Integrated across six continents, PPD helps you ensure the success of your multinational clinical development programs by providing strong regulatory strategy globally and in-depth local and regional regulatory knowledge.
PPD builds on more than 25 years of clinical and regulatory experience and expertise as well as trust-based relationships with national and regional regulatory authorities to support all aspects of regulatory affairs for our clients. Our far-reaching experience and global integration allow us to monitor proactively for potential risks and challenges.

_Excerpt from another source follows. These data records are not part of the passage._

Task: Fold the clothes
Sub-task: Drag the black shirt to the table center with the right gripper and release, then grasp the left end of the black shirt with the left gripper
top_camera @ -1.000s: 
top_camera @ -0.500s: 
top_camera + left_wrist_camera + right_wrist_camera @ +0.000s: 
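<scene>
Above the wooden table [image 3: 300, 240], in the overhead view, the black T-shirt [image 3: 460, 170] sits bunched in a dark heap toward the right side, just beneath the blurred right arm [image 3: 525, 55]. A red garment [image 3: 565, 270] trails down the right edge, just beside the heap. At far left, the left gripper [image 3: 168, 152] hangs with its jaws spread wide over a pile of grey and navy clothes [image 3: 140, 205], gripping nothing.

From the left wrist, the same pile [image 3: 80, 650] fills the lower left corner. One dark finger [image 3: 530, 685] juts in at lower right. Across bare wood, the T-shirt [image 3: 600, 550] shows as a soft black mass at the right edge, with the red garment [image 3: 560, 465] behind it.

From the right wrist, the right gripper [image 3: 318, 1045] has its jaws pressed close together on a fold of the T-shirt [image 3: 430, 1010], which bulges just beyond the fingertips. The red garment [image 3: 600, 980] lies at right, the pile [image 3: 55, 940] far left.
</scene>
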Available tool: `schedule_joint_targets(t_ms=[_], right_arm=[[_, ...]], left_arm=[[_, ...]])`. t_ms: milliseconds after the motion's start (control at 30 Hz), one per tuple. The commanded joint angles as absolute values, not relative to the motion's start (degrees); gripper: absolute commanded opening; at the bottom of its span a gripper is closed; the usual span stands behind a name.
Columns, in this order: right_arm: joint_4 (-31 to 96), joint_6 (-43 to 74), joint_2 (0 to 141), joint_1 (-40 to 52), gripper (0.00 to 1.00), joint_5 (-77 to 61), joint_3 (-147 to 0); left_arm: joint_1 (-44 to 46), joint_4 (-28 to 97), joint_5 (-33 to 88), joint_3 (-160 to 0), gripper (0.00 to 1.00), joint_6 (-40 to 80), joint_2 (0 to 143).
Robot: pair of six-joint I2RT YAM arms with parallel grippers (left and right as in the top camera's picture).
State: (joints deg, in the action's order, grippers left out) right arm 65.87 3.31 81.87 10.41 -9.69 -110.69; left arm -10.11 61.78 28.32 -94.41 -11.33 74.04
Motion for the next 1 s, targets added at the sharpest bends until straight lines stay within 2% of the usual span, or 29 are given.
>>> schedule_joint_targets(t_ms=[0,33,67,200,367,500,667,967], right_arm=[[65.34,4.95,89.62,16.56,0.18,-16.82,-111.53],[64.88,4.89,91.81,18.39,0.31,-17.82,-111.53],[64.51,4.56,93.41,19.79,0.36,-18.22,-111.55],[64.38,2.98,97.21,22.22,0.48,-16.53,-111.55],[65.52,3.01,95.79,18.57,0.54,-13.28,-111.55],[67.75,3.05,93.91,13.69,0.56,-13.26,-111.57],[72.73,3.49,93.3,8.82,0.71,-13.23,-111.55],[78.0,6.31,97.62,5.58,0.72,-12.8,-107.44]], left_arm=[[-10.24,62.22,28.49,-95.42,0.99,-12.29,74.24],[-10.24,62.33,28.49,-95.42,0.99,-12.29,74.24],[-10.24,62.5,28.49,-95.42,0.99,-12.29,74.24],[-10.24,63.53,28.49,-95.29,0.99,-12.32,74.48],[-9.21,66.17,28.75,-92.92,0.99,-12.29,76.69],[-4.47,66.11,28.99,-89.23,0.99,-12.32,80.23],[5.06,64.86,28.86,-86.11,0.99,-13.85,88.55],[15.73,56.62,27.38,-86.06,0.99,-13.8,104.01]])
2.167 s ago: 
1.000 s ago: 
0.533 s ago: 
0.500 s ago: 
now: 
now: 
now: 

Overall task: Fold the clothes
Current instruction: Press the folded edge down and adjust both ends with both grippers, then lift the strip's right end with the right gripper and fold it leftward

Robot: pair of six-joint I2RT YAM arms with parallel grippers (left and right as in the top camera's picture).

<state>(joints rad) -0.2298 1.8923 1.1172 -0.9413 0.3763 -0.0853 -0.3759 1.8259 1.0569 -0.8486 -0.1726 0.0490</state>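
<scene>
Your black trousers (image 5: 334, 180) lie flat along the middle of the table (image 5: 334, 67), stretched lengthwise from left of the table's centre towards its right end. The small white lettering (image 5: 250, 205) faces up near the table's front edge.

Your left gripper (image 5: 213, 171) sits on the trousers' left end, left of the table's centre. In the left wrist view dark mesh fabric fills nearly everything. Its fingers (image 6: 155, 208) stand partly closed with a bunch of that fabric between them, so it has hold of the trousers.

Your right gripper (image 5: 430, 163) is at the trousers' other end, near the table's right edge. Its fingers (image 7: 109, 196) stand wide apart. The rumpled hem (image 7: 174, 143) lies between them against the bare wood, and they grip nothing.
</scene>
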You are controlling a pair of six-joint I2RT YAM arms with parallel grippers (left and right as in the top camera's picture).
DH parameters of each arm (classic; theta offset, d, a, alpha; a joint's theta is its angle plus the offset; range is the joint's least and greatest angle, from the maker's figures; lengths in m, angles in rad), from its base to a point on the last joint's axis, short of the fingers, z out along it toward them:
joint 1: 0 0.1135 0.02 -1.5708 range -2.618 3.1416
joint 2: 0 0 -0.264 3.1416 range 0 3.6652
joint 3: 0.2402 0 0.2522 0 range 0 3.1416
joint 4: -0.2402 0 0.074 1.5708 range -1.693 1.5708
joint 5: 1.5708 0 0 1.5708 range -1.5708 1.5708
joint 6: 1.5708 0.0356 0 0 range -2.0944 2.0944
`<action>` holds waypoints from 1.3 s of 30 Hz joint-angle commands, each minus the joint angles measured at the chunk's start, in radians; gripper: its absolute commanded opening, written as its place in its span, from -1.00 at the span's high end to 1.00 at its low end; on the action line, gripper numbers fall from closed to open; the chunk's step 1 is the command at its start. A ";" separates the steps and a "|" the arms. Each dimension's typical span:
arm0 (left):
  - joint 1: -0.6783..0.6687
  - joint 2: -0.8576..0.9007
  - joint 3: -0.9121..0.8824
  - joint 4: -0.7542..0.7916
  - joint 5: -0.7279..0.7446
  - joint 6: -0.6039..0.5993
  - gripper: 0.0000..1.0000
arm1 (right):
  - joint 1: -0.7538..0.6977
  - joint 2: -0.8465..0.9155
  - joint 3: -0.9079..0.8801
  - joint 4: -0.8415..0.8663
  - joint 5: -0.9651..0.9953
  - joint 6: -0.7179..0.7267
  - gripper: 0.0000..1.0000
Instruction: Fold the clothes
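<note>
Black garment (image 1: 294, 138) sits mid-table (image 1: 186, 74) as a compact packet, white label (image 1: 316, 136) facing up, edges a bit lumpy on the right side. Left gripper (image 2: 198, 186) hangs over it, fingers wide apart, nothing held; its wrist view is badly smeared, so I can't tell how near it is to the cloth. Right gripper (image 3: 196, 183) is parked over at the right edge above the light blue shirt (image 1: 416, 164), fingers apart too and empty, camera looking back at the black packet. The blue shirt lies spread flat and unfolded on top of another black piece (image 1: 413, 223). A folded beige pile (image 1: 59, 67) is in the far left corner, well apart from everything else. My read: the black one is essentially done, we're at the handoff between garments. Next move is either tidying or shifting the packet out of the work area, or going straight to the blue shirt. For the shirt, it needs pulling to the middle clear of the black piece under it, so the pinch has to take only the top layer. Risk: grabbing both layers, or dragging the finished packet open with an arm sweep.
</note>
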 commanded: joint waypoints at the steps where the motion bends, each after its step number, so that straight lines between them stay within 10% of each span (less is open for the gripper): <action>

We anticipate and address queries raised by local regulatory authorities in advance to facilitate the efficient review of applications, maximizing the probability of a successful and speedy outcome.
For more than 25 years, our global regulatory affairs group in the United States and Canada has combined institutional knowledge, in-depth therapeutic expertise and robust feasibility tools to help clients define and develop their products, minimize delays and execute high-quality, cost-efficient regulatory services.
Europe, Middle East and Africa
PPD has a strong footprint in Europe, the Middle East and Africa that is driven by regulatory affairs personnel with more than 15 years of regulatory experience. Our local teams leverage robust regulatory knowledge of the European Medicines Agency as well as national authority requirements to optimize study start-up.
Latin America is a major emerging market for clinical development. PPD has a strong presence in this region, with more than 25 dedicated regulatory affairs personnel supporting clients in 15 countries. Our regulatory team in Latin America has a robust understanding of diverse local regulations and a strong trust-based relationship with individual regulatory authorities.
This nonharmonized region demands deep and constant contact with government, environmental and regulatory authorities to ensure accurate interpretation of current requirements. PPD has dedicated regulatory affairs personnel in seven offices across Asia Pacific. We offer clients local resources and a variety of clinical services in Asia Pacific countries, including one of the largest and most experienced regulatory teams in China.
Global Regulatory Affairs Systems
PPD maintains a powerful, Web-based system for global submissions management, including planning, tracking and status reporting. Our regulatory and ethics submission planning tool is:
- Fully integrated with our global regulatory intelligence system
- Replete with the most up-to-date information on document requirements for both agency and ethics committee (EC) submissions in more than 70 countries
- Capable of direct connectivity with our clinical trial management system, ensuring relevant country/site information is validated and consistent across both systems.
Our global regulatory affairs network, global and regional geographic reach, and experience and knowledge are at your disposal for all of your regulatory clinical development, licensing and post-approval needs.